Later, Saffin scribbled a bit of poetry about “the Negroes Character,” where he labeled them “Cowardly and Cruel,” and “Prone to Revenge, Imp of inveterate hate.” They had “Mischief and Murder in their very eyes,” and were “Libidinous, Deceitful, False, and Rude/The Spume Issue of Ingratitude.”
He thus considered slavery to be a benefit to both races, for whites could use their slaves as needed and Africans would be lifted up from barbarism.
Quiz time:
What colony called Charles Craven governor?
What colony did John Saffin call home?
If you answered South Carolina for Craven and Massachusetts for Saffin, you would be correct.
The Massachusetts courts eventually forced Saffin to free Adam, and following the Stono Rebellion of 1739, racial attitudes stiffened in South Carolina, but in the early eighteenth century, African slaves in South Carolina possessed at least a modicum of liberty and were free from the racial stereotypes that Saffin noted in his A Brief and Candid Answer.
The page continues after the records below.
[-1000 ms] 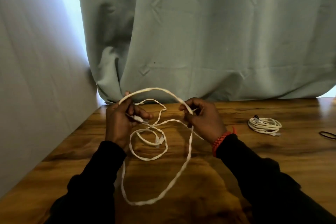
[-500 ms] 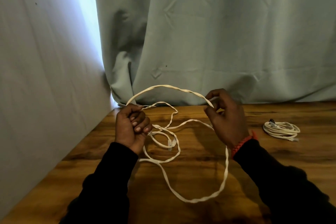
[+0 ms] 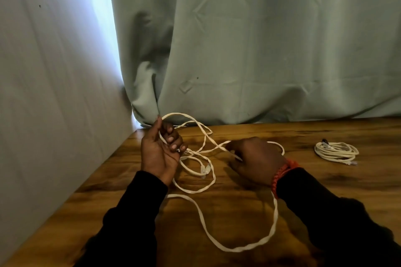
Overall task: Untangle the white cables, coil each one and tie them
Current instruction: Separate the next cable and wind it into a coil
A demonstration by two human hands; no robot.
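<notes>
A person in black sleeves works a flat white cable point(image 3: 196, 205) above a wooden counter point(image 3: 325, 191) set against a pale green curtain point(image 3: 260, 50). The left hand point(image 3: 159, 154), raised near the counter's far left corner, has its fingers point(image 3: 173, 136) curled round a loop of the cable, which arches up from the grip and runs down toward the right hand point(image 3: 256, 161). That hand sits low over the middle of the counter, back to the camera, with the cable passing under it; its fingers are hidden beneath the knuckles, so whether they pinch the strand or merely rest on it cannot be told. A red braided bracelet point(image 3: 282, 174) circles the right wrist. Slack cable sprawls in loose loops between the two hands and sweeps in one wide bend toward the near edge, where part of it disappears behind the right sleeve point(image 3: 336, 223). A translucent plug point(image 3: 205, 169) hangs within the loops, its detail too blurred to read. A second white cable point(image 3: 335, 150), already coiled, lies toward the far right of the counter, well apart from the hands, with a dark object at its far side too small to identify. A grey wall point(image 3: 54, 93) borders the counter's left edge.
</notes>
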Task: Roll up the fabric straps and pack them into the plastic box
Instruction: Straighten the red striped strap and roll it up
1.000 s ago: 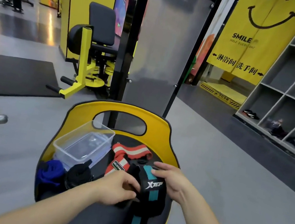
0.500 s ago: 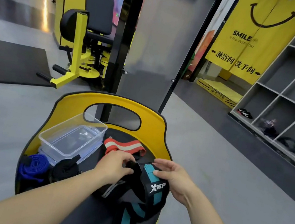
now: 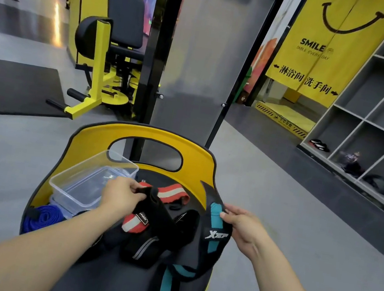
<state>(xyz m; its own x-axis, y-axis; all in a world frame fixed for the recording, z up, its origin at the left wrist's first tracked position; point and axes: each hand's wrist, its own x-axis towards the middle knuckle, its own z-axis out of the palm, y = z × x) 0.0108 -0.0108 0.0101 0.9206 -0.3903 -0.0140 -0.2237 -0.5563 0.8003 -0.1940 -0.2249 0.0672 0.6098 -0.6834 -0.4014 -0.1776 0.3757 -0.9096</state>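
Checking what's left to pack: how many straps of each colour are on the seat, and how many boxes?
Black and teal strap: 1
Red and white strap: 1
Blue strap: 1
Black strap with grey stripe: 1
Clear plastic box: 1
Total: 5

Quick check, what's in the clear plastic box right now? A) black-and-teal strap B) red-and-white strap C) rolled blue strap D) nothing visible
D: the clear rectangular plastic box shows only its bare bottom; the rolled blue fabric strap lies outside it on the yellow-and-black seat, and the black-and-teal XTEP strap is pinched by the right hand.
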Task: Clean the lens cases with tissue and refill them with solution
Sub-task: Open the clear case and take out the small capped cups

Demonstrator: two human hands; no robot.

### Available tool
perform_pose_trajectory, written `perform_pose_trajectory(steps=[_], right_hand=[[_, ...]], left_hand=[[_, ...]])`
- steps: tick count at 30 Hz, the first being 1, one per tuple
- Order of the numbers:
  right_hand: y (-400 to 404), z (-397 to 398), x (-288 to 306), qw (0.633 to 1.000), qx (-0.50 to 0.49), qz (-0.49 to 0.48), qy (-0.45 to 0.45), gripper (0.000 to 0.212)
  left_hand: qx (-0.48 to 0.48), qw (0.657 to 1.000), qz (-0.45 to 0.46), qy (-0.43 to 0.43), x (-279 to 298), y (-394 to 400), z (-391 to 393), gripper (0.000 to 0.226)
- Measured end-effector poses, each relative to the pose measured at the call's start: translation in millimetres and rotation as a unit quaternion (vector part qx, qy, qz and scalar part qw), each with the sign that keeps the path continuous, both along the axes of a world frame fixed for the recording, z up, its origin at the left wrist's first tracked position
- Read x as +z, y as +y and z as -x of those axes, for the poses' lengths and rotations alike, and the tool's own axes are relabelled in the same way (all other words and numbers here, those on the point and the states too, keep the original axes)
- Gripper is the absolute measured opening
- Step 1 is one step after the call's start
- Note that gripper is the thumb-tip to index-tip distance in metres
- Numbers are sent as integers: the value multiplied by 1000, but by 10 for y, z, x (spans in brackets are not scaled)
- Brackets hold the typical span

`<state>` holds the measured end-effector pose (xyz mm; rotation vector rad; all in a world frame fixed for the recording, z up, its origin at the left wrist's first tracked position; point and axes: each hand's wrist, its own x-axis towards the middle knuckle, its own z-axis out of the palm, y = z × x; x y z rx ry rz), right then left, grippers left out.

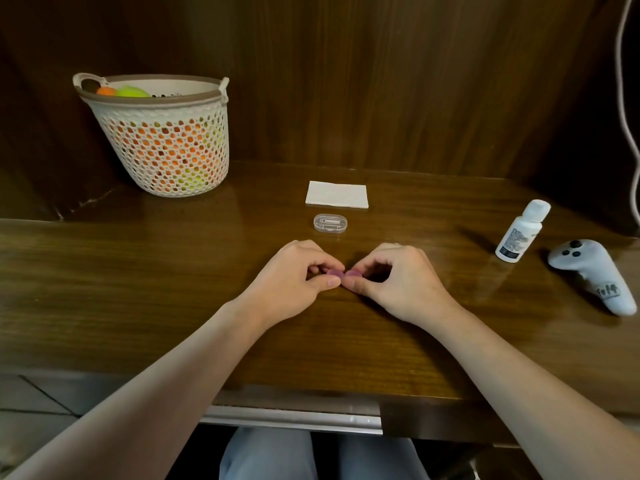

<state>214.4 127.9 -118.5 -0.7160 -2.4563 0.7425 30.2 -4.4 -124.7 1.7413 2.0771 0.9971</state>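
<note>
Left hand (297, 271) and right hand (391, 275) pinch purple lens case (343, 274).

Pink lens case (343, 274) mostly hidden by fingers (330, 281); bottle (522, 231) label unreadable.

Lens case (344, 274): small, purple, two round caps side by side, pinched from either end by both hands, mostly hidden by fingers; low over the desk (138, 289), midway between its left and right edges, nearer the front edge.

Clear case (330, 223): transparent oval box, lid closed, lying flat, toward the back edge.

Tissue (337, 194): white, folded rectangle, flat, just behind the clear case near the back edge.

Solution bottle (522, 231): white, capped, printed label, upright, near the right edge.
</note>
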Motion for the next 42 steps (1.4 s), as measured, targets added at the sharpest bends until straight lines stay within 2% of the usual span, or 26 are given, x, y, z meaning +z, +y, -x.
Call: perform_pose_trajectory(steps=[6,9,12,17,23,27,31,37,42], right_hand=[[13,-17,-18,999,39,-19,-20,9],[20,-8,-14,998,44,-26,-39,11],[16,-5,-34,997,45,-39,-43,20],[1,7,-22,999,23,-31,-14,50],[22,9,8,999,34,4,1,37],[18,-23,-9,999,48,-2,-10,42],[10,6,-34,1000,15,-17,-2,57],[8,-14,-16,1000,8,4,-3,40],[-17,-14,-18,1000,10,-18,-3,52]], left_hand=[[-18,1000,5,-17,-14,34,40,26],[-6,1000,-1,-20,-40,28,55,25],[8,1000,-3,-27,-49,21,52,23],[7,1000,-7,-22,-37,19,46,23],[4,1000,-4,-31,-34,21,44,24],[8,1000,-4,-30,-39,18,44,24],[5,1000,-4,-25,-36,15,45,24],[8,999,0,-33,-39,13,40,24],[9,999,-1,-37,-32,13,32,24]])
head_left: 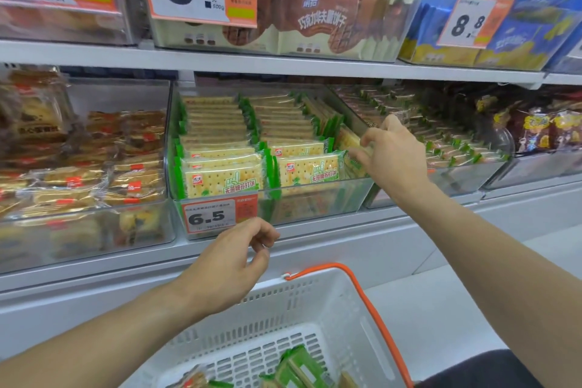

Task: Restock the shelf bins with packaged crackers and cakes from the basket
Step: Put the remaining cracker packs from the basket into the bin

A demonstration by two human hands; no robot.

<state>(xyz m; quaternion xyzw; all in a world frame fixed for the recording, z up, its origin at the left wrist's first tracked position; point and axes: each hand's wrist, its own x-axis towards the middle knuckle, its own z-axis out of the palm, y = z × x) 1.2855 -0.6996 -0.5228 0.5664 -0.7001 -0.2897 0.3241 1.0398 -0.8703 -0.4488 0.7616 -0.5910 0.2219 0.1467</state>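
A white shelf is carrying clear bins of crackers; cakes are sitting at nine o'clock.

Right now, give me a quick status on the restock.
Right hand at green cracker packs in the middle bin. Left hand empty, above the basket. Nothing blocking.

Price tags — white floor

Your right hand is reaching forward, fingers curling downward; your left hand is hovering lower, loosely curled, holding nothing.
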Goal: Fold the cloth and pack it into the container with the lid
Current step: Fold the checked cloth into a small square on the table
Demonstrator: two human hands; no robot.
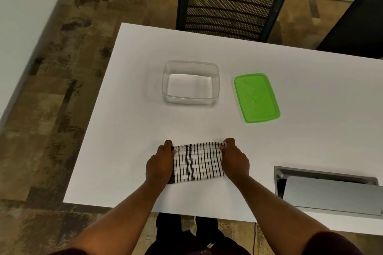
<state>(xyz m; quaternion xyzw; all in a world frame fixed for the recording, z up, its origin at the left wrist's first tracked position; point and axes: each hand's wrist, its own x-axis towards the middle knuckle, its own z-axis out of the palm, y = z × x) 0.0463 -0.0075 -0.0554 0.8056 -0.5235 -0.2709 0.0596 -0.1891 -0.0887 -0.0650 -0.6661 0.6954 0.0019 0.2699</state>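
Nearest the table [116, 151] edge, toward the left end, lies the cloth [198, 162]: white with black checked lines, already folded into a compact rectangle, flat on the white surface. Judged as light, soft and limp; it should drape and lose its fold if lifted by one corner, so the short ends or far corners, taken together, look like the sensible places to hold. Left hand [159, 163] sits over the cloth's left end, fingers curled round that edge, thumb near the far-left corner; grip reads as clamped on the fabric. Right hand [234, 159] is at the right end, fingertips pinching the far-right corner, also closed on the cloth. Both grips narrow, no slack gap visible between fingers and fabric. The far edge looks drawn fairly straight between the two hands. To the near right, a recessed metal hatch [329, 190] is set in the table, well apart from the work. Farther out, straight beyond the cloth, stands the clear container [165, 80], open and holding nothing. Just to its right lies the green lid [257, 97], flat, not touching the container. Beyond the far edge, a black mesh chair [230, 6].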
In fact, the Carolina Charter required every man–including slaves–to be able to defend the colony from foreign invasion. This was not the case in Massachusetts.
History, and the history of American race and slavery in particular, is a complex mosaic. Southerners did not invent proslavery ideology. Much of it came from Northern theological instruction. Saffin was tutored by Puritan minister Charles Chauncy, the future President of Harvard. Such history does not neatly fit with modern conceptions of social justice and Northern self-righteousness, but when many Americans are simply taught platitudes and slogans, it is almost too much to expect anything more.